3. Number of experts used to establish the ground truth for the test set and the qualifications of those experts
- Number of Experts: Not explicitly stated as a specific number of individual experts. The text refers to "a panel of expert readers" for the Clip Annotator study and "expert cardiologists" for establishing the EF reference standard.
- Qualifications of Experts: "Expert cardiologists." No further specific details like years of experience are provided, but the title implies appropriate medical qualifications for interpreting echocardiograms.
4. Adjudication method for the test set
- Adjudication Method (Clip Annotator Study): "Results of the Clip Annotator were compared to evaluation by a panel of expert readers." This implies a consensus-based or direct comparison method, but the specific adjudication (e.g., 2+1, 3+1) is not detailed.
- Adjudication Method (EF Calculation): The reference standard for ejection fraction was established by "expert cardiologists." This suggests expert consensus or established expert interpretation, but a formal adjudication process (e.g., how disagreements between experts were resolved if multiple experts reviewed the same case) is not explicitly described.
5. If a multi-reader multi-case (MRMC) comparative effectiveness study was done, If so, what was the effect size of how much human readers improve with AI vs without AI assistance
- MRMC Comparative Effectiveness Study: No, a multi-reader multi-case (MRMC) comparative effectiveness study comparing human readers with AI assistance vs. without AI assistance was not reported in this document. The clinical validation focused on comparing the AutoEF device's performance directly against an expert-established reference standard, not on the improvement of human readers using the device.

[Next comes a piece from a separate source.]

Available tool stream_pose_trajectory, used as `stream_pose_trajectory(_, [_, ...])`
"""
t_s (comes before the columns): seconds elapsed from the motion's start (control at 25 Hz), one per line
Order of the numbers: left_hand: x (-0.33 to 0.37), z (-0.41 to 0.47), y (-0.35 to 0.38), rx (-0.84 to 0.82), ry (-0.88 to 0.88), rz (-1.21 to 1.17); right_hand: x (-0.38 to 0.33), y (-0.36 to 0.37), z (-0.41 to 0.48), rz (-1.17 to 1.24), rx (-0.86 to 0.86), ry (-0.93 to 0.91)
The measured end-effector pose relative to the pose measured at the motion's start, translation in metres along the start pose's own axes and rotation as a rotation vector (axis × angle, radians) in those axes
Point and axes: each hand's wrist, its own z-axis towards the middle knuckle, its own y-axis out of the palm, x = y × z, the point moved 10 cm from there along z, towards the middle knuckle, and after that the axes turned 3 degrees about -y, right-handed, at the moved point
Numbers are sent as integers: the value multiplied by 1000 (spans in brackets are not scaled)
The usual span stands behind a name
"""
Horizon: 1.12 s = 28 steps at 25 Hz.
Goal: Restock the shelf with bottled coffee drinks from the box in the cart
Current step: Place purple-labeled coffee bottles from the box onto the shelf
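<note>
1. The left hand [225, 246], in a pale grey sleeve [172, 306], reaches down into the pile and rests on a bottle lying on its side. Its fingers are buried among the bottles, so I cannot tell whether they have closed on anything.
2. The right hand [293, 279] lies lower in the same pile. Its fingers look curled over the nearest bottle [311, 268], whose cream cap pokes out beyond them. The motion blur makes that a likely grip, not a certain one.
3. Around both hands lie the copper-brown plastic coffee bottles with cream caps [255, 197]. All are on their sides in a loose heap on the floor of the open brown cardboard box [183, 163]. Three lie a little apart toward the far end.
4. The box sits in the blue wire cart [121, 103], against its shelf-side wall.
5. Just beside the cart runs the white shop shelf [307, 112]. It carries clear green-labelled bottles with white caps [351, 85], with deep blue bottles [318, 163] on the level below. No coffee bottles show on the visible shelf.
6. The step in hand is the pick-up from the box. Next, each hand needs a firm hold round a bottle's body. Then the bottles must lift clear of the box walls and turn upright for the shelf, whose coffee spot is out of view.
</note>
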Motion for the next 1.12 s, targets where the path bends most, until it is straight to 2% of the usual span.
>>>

6. If a standalone (i.e., algorithm only without human-in-the-loop performance) was done
- Standalone Performance: Yes, the clinical validation study assessed the standalone performance of the Caption Health AutoEF. The "test compared the Caption Health AutoEF to the expert produced and reported biplane Modified Simpson's ejection fraction." This means the algorithm's output was directly compared to the ground truth without human intervention in the device's estimation process. The clinician's ability to edit the estimation is mentioned as a feature, but the presented performance results are for the automated estimation.

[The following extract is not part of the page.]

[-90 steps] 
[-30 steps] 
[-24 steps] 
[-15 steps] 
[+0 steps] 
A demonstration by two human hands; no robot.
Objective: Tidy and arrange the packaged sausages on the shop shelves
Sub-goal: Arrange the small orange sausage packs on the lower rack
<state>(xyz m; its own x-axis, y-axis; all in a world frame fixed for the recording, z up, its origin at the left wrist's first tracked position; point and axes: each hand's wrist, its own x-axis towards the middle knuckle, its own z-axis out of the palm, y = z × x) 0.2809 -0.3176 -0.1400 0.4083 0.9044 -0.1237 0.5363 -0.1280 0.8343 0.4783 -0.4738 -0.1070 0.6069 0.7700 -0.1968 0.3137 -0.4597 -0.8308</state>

7. The type of ground truth used
- Ground Truth Type (Clip Annotator): Evaluation by a "panel of expert readers."
- Ground Truth Type (Ejection Fraction): Reference standard for ejection fraction was established by 2D echo using the biplane Modified Simpson's method of disks, performed by "expert cardiologists."
8. The sample size for the training set
- Training Set Sample Size: The text states, "The model is trained with a dataset from a large number of patients." However, a specific numerical sample size for the training set is not provided. It also mentions training occurred on "a dataset from a large number of patients, representative of the intended patient population and variety of contemporary cardiac ultrasound scanners."
9. How the ground truth for the training set was established
- Training Set Ground Truth Establishment: The document does not explicitly detail how the ground truth for the training set was established. It only mentions that the machine learning model was "trained on apical and parasternal long-axis views" and derived through "deep learning," and "locked prior to validation." Given the nature of EF calculation, it is highly probable that expert cardiologists also established the ground truth for the training data, likely using methods similar to the test set (e.g., biplane Modified Simpson's method).